When you copy the entries, match them exactly and omit the pictures.

> _Saved data entries_:
⟨

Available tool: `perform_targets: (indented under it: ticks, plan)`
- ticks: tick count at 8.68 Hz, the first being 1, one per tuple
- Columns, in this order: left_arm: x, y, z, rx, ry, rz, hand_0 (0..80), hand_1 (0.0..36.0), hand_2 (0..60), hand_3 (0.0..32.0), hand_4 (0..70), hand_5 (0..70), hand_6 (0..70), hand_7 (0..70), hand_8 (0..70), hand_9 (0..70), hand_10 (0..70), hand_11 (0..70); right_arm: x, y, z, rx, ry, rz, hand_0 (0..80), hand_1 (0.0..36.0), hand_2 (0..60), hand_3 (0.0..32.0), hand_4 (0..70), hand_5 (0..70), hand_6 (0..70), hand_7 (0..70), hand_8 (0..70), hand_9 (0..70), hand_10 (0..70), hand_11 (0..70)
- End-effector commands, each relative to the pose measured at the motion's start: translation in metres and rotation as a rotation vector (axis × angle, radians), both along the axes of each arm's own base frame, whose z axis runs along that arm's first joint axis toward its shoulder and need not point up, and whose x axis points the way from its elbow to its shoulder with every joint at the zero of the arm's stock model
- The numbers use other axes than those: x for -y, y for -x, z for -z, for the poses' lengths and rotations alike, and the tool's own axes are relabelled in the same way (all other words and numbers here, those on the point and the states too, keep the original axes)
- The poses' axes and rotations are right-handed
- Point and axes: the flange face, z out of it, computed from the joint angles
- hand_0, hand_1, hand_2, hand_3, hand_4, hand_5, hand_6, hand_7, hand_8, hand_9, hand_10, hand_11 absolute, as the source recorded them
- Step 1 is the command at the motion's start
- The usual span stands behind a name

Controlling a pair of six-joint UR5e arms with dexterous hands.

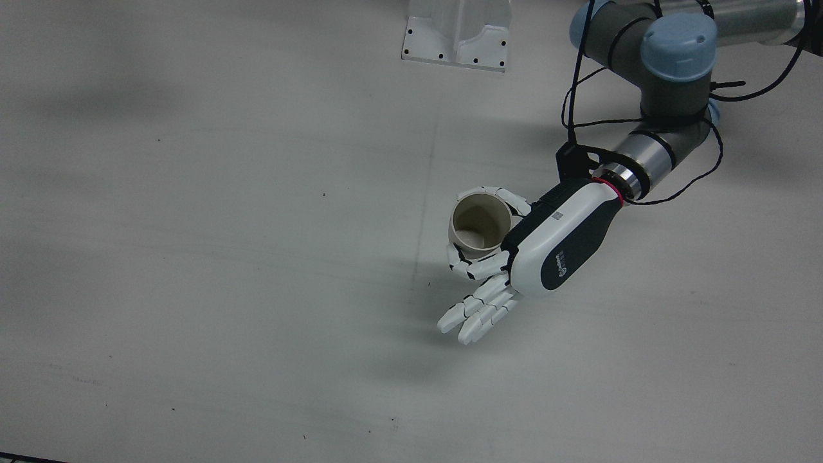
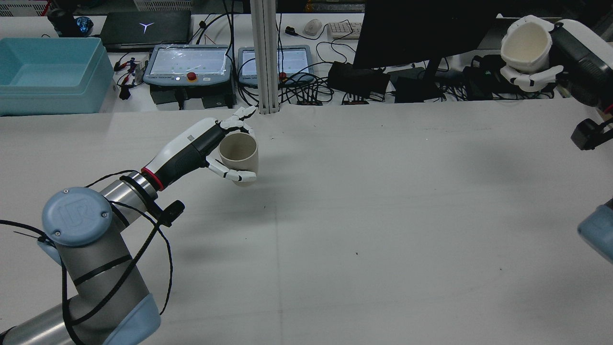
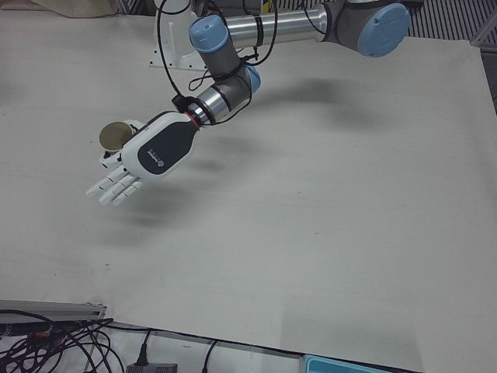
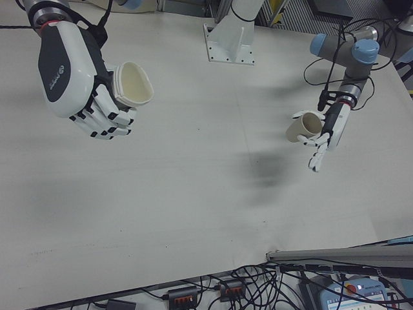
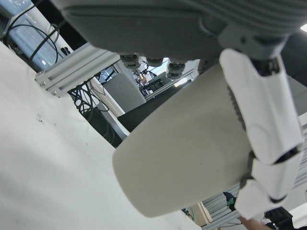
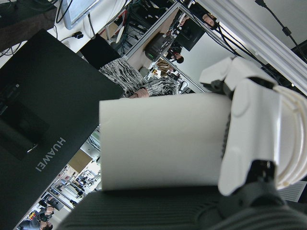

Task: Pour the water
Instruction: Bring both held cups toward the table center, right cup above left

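Observation:
My left hand (image 1: 553,251) is shut on a beige cup (image 1: 479,225) and holds it upright just above the white table, with some fingers stretched out below it. The hand (image 2: 191,148) and its cup (image 2: 239,153) also show in the rear view, and the cup (image 5: 192,158) fills the left hand view. My right hand (image 2: 550,57) is shut on a white cup (image 2: 524,43) and holds it high at the far right, mouth tilted toward the middle. The right-front view shows that hand (image 4: 74,71) and its cup (image 4: 132,84) well apart from the left cup (image 4: 303,127).
A white arm pedestal (image 1: 458,32) stands at the table's robot side. Beyond the far edge are a teal bin (image 2: 48,72), two teach pendants (image 2: 187,64), a black monitor (image 2: 421,28) and cables.

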Motion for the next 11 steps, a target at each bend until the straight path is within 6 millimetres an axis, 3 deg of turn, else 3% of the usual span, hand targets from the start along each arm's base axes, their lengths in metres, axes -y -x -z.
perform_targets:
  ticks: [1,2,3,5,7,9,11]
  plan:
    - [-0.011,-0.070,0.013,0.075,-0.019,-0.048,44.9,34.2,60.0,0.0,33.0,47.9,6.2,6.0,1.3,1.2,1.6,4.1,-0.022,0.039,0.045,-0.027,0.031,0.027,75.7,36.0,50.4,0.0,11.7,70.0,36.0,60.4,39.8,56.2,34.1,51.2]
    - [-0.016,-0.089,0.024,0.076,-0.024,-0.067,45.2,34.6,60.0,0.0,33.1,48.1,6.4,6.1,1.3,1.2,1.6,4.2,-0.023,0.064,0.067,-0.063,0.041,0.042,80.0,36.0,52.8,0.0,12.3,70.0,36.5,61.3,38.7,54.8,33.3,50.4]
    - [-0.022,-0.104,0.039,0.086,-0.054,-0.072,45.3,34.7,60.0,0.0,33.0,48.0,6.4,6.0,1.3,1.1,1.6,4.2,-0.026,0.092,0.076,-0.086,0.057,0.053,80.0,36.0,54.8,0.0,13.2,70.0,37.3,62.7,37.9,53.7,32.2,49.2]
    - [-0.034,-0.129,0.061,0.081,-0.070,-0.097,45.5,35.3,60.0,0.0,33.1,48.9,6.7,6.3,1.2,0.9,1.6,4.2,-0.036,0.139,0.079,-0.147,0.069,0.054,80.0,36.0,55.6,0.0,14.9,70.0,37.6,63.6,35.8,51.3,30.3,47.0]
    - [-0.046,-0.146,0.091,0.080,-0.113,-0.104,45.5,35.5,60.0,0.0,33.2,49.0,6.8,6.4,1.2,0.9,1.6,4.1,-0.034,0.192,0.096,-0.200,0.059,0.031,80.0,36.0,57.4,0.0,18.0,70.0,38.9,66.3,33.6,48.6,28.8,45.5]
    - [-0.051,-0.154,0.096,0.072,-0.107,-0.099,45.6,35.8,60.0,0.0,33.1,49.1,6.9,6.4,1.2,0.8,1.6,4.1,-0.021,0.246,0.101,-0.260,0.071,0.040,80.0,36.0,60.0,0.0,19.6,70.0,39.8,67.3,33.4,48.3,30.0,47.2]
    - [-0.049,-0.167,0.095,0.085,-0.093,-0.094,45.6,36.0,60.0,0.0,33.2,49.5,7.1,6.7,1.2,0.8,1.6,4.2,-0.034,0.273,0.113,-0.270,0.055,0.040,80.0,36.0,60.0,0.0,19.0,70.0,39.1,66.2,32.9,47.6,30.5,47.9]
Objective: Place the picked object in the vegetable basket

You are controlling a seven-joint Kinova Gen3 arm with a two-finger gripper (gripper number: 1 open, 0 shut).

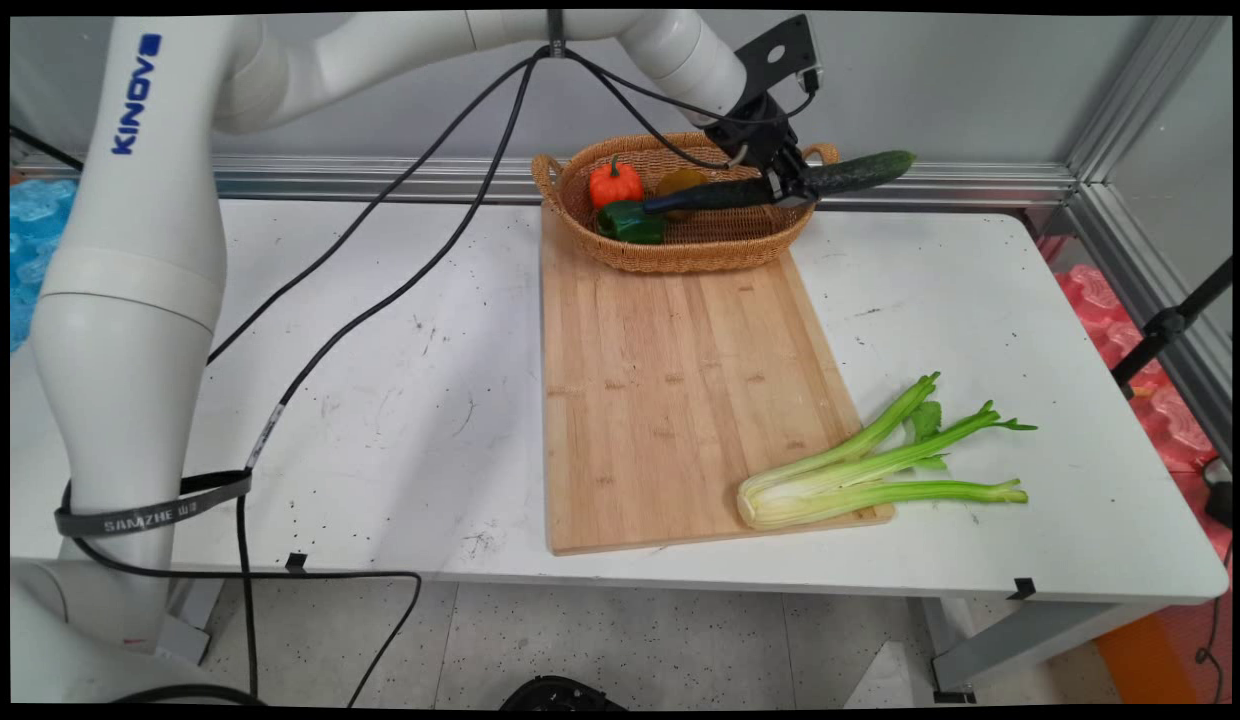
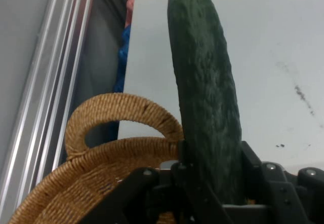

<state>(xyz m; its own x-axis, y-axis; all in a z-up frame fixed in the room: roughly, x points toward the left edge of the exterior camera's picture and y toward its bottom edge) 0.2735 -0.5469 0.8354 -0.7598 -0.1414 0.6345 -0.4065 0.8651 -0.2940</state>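
Observation:
My gripper is shut on a long dark green cucumber, held roughly level above the right end of a wicker basket. One end of the cucumber reaches over the basket's inside, the other sticks out past its right handle. In the hand view the cucumber rises from between the fingers, with the basket's handle just left of it. In the basket lie a small orange pumpkin, a green pepper and a brownish item.
The basket stands at the far end of a wooden cutting board. A bunch of celery lies across the board's near right corner and the white table. Black cables hang from the arm on the left.

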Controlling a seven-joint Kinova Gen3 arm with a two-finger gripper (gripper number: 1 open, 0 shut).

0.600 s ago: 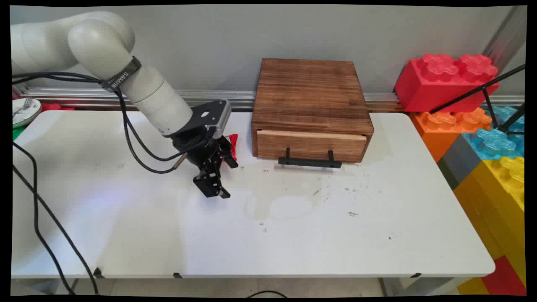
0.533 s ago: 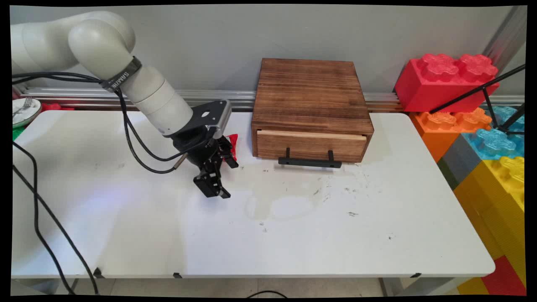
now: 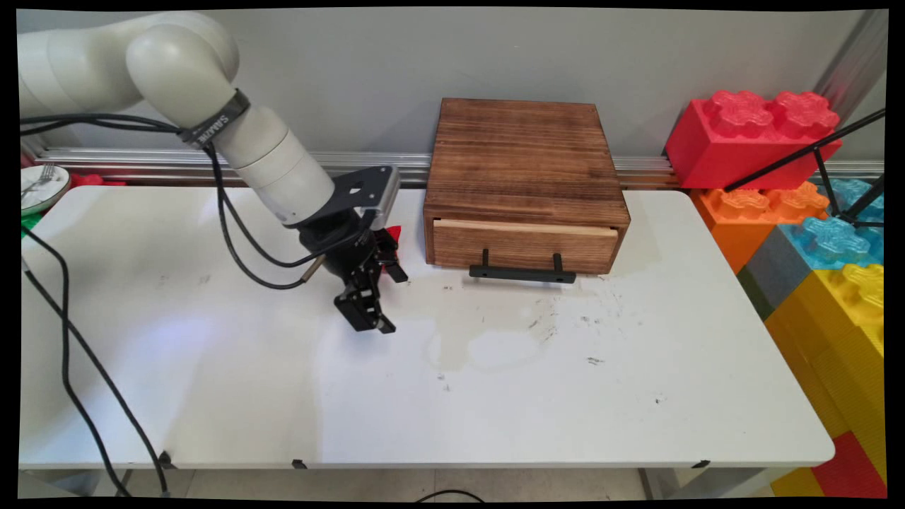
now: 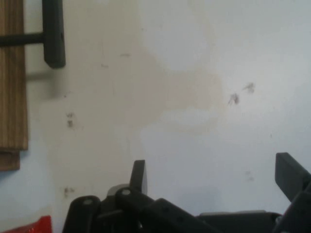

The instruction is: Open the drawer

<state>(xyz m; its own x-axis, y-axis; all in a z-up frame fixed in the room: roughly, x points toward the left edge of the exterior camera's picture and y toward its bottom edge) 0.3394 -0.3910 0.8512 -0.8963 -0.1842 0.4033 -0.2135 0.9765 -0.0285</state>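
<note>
My gripper [image 3: 385, 304] hovers low over the white table [image 3: 495, 396], just left of a brown wooden drawer box [image 3: 523, 177]. It is open, and in the hand view only bare, stained table shows between its fingertips [image 4: 138, 171]. The drawer looks shut, and its black bar handle [image 3: 522, 273] lies to my gripper's right. That handle [image 4: 53, 34] and the box front [image 4: 12, 73] also fill the hand view's upper left. A small red thing [image 3: 393, 233] lies on the table behind the hand, mostly hidden by it. Its corner [image 4: 34, 225] shows at the hand view's bottom left.
Large toy bricks, red [image 3: 749, 134], orange [image 3: 763, 205], blue [image 3: 834, 237] and yellow [image 3: 841, 318], are stacked past the table's right edge, with black stand legs [image 3: 813, 152] across them. A plate with a fork [image 3: 39, 185] sits at the far left. Black cables [image 3: 71, 367] hang from the arm.
The arm and gripper have shifted a little to the right, toward the drawer box. The gripper stays open with nothing in it.
</note>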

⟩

> _Task response_:
Available tool: `perform_targets: (indented under it: ticks, plan)`
- ticks: tick count at 8.68 Hz, the first being 1, one per tuple
- Columns, in this order: left_arm: x, y, z, rx, ry, rz, hand_0 (0..80), hand_1 (0.0..36.0), hand_2 (0..60), hand_3 (0.0..32.0), hand_4 (0..70), hand_5 (0..70), hand_6 (0..70), hand_7 (0..70), hand_8 (0..70), hand_9 (0..70), hand_10 (0..70), hand_11 (0..70); right_arm: x, y, z, rx, ry, rz, hand_0 (0..80), hand_1 (0.0..36.0), hand_2 (0..60), hand_3 (0.0..32.0), hand_4 (0..70), hand_5 (0..70), hand_6 (0..70), hand_7 (0..70), hand_8 (0..70), hand_9 (0..70), hand_10 (0..70), hand_11 (0..70)
- End-effector commands, each relative to the pose measured at the motion's start: translation in metres and rotation as a rotation vector (axis × angle, radians), both along the axes of each arm's own base frame, whose z axis runs along that arm's first joint axis toward its shoulder and need not point up, and whose x axis points the way from its elbow to its shoulder with every joint at the zero of the arm's stock model
- The numbers use other axes than those: x for -y, y for -x, z for -z, for the poses' lengths and rotations alike, and the tool's own axes are relabelled in the same way (all other words and numbers here, those on the point and the states too, keep the original axes)
- The poses' axes and rotations are right-handed
- Point and axes: the flange face, z out of it, computed from the joint angles
- hand_0, hand_1, hand_2, hand_3, hand_4, hand_5, hand_6, hand_7, hand_8, hand_9, hand_10, hand_11 absolute, as the source recorded them
- Step 1 is the command at the motion's start
- The usual span stands behind a name

Controlling a pair of six-joint UR5e arms with dexterous hands.


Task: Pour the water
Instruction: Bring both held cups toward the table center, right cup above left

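Observation:
My left hand (image 1: 553,251) is shut on a beige cup (image 1: 479,225) and holds it upright just above the white table, with some fingers stretched out below it. The hand (image 2: 191,148) and its cup (image 2: 239,153) also show in the rear view, and the cup (image 5: 192,158) fills the left hand view. My right hand (image 2: 550,57) is shut on a white cup (image 2: 524,43) and holds it high at the far right, mouth tilted toward the middle. The right-front view shows that hand (image 4: 74,71) and its cup (image 4: 132,84) well apart from the left cup (image 4: 303,127).
A white arm pedestal (image 1: 458,32) stands at the table's robot side. Beyond the far edge are a teal bin (image 2: 48,72), two teach pendants (image 2: 187,64), a black monitor (image 2: 421,28) and cables.
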
Motion for the next 11 steps, a target at each bend until the straight path is within 6 millimetres an axis, 3 deg of turn, else 3% of the usual span, hand targets from the start along each arm's base axes, their lengths in metres, axes -y -x -z.
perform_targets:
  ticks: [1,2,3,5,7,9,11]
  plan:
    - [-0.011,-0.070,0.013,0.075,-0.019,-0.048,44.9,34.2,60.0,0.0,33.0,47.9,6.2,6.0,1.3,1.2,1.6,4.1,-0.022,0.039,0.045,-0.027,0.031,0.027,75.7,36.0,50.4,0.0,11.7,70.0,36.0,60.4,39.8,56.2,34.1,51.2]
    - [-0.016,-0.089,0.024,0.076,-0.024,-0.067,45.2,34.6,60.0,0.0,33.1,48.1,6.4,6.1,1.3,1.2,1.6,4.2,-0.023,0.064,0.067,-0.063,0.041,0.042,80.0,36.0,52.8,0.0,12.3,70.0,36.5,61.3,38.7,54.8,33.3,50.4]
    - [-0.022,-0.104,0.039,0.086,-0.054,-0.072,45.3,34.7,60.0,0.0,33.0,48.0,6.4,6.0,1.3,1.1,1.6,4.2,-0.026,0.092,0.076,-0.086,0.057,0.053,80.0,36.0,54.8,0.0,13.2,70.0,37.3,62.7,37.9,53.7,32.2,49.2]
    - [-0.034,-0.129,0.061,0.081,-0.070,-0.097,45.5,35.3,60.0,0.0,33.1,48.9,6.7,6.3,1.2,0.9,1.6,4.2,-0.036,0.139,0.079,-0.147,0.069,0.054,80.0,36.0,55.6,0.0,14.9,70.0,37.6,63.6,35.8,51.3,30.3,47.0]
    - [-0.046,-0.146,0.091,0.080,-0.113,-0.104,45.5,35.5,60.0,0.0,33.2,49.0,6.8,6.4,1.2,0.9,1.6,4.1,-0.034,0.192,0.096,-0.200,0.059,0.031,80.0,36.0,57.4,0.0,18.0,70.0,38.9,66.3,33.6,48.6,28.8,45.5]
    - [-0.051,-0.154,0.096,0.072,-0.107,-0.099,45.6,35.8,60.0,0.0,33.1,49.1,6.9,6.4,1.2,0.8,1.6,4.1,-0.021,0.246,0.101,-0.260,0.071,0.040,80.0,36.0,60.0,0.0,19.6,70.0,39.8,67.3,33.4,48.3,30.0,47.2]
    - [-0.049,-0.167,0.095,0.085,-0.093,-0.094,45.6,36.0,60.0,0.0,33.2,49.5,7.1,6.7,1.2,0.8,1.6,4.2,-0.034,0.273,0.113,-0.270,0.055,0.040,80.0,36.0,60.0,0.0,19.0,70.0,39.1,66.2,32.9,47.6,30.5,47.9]
Objective: Place the picked object in the vegetable basket

You are controlling a seven-joint Kinova Gen3 arm with a two-finger gripper (gripper number: 1 open, 0 shut).


<state>(xyz m; its own x-axis, y-axis; all in a z-up frame fixed in the room: roughly, x points toward the left edge of the exterior camera's picture and y toward its bottom edge) 0.2735 -0.5469 0.8354 -0.7598 -0.1414 0.6345 -0.4065 0.8651 -0.2940</state>
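Observation:
My gripper is shut on a long dark green cucumber, held roughly level above the right end of a wicker basket. One end of the cucumber reaches over the basket's inside, the other sticks out past its right handle. In the hand view the cucumber rises from between the fingers, with the basket's handle just left of it. In the basket lie a small orange pumpkin, a green pepper and a brownish item.
The basket stands at the far end of a wooden cutting board. A bunch of celery lies across the board's near right corner and the white table. Black cables hang from the arm on the left.
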
Controlling a seven-joint Kinova Gen3 arm with a two-finger gripper (gripper number: 1 open, 0 shut).

0.600 s ago: 
0.533 s ago: 
now: 
now: 

The instruction is: Open the drawer

<state>(xyz m; its own x-axis, y-axis; all in a z-up frame fixed in the room: roughly, x points toward the left edge of the exterior camera's picture and y toward its bottom edge) 0.3394 -0.3910 0.8512 -0.8963 -0.1842 0.4033 -0.2135 0.9765 -0.0285</state>
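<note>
My gripper [image 3: 385, 304] hovers low over the white table [image 3: 495, 396], just left of a brown wooden drawer box [image 3: 523, 177]. It is open, and in the hand view only bare, stained table shows between its fingertips [image 4: 138, 171]. The drawer looks shut, and its black bar handle [image 3: 522, 273] lies to my gripper's right. That handle [image 4: 53, 34] and the box front [image 4: 12, 73] also fill the hand view's upper left. A small red thing [image 3: 393, 233] lies on the table behind the hand, mostly hidden by it. Its corner [image 4: 34, 225] shows at the hand view's bottom left.
Large toy bricks, red [image 3: 749, 134], orange [image 3: 763, 205], blue [image 3: 834, 237] and yellow [image 3: 841, 318], are stacked past the table's right edge, with black stand legs [image 3: 813, 152] across them. A plate with a fork [image 3: 39, 185] sits at the far left. Black cables [image 3: 71, 367] hang from the arm.
The arm and gripper have shifted a little to the right, toward the drawer box. The gripper stays open with nothing in it.
</note>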

The answer has been written out completely.